Contrary to popular belief, science says all these things are linked with high IQ.
How can you spot a particularly smart person? Forget looking for a glasses-sporting, goodie-two-shoes with a neat desk and an elevated speaking style. What intelligence looks like in the real world and what it looks like in stereotypes are two totally different things.
When recent research has gone looking for correlations between high IQ or exceptional creativity and everyday characteristics, it has found surprising links that run in the face of our preconceptions, including these.
Got a towering stack of papers and six coffee mugs cluttering your desk? Don’t let the haters tell you that the mess means you’re lazy and unproductive. In fact, it could be a sign of your exceptional creativity. One study, for instance, found volunteers came up with more creative uses for a Ping Pong ball when they were working in a chaotic space rather than in a clean one.
“Disorderly environments seem to inspire breaking free of tradition, which can produce fresh insights,” study author psychologist Kathleen Vohs commented. “Orderly environments, in contrast, encourage convention and playing it safe.”
Your potty mouth might have annoyed your mom to no end, but little did she know all that swearing was actually a sign of verbal skill. “A pair of psychologists from two U.S. colleges conducted an experiment to see if knowing a variety of curse words meant you knew few proper words,” says a piece in The Huffington Post. The conclusion? “Contrary to popular belief, those who were well-versed in swear words also had a more expansive vocabulary and a better grasp on language.”
We’re constantly told that the early bird gets the worm, but if that’s true, it’s not because early risers are smarter. “Evidence has now been published that people who are more intelligent tend to go to bed later and get up later,” claims PsyBlog.
“The study examined the sleep habits of 20,745 adolescent Americans and found that on a weekday the ‘very dull’ went to bed at an average of 11:41 and woke up at 7:20. In contrast, the ‘very bright’ went to bed at 12:29 and got up at 7:52. At the weekend the differences were even more pronounced,” explains the post.
Have you ever heard of the Dunning-Kruger effect? It states that the incompetent are blissfully unaware of their shortcomings, while the best performers are most worried about their skills. Apparently, research shows that worry and smarts go together more generally too.
“If you worry a lot, fear not–your anxiety just might be a sign of high intelligence,” reports Slate. “The idea has been around for a while: The adage that ignorance is bliss suggests the reverse, that knowledge involves anguish. Now it’s starting to get some scientific validation.” The article digs into the (sometimes contradictory) research on the subject before concluding, “Nobody is making a case for raging paranoia, but at a pinch, above-average unease just might be something to brag about.”
“Drawing on the results of the National Child Development Study, which tracked for 50 years all British babies born during one week in March 1958, [evolutionary psychologist Satoshi] Kanazawa found that kids who scored higher on IQ tests grew up to drink larger quantities of alcohol on a more regular basis than their less intelligent peers,” reports New Republic.
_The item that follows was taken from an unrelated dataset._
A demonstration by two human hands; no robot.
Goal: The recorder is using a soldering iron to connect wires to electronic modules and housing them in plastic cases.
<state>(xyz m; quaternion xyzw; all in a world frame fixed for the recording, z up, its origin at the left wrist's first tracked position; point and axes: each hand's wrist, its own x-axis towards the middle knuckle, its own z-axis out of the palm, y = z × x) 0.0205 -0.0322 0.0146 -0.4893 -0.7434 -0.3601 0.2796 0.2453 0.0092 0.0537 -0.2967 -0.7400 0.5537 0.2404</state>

Other studies apparently back up the correlation.
“A study that compared 1,800 Danish men’s IQ scores to their drinking habits from the 1950s through 1990s found a strong correlation between high IQ in young adulthood and preference for wine over beer later in life, regardless of socioeconomic status,” notes the same article. (I’m planning on popping the cork on a nice bottle to celebrate, personally.)
Like it or not, experiences with mind-altering substances have been found to correlate with higher intelligence. “More intelligent children in the United Kingdom are more likely to grow up to consume psychoactive drugs than less intelligent children,” Business Insider notes, quoting one British study on the subject. Similar American studies have come to the same conclusion.
Forget the old stereotype (and lots and lots of old jokes): A study of nearly 10,000 Americans found that natural blonds actually have IQs slightly higher than their darker haired compatriots. The bad news? The difference was too small to be statistically significant.
“I don’t think you can say with certainty that blondes are smarter than others, but you can definitely say they are not any dumber,” commented Ohio State’s Jay Zagorsky, who authored the study. But given past beliefs about blonds, “no worse and maybe a little better” is a big improvement.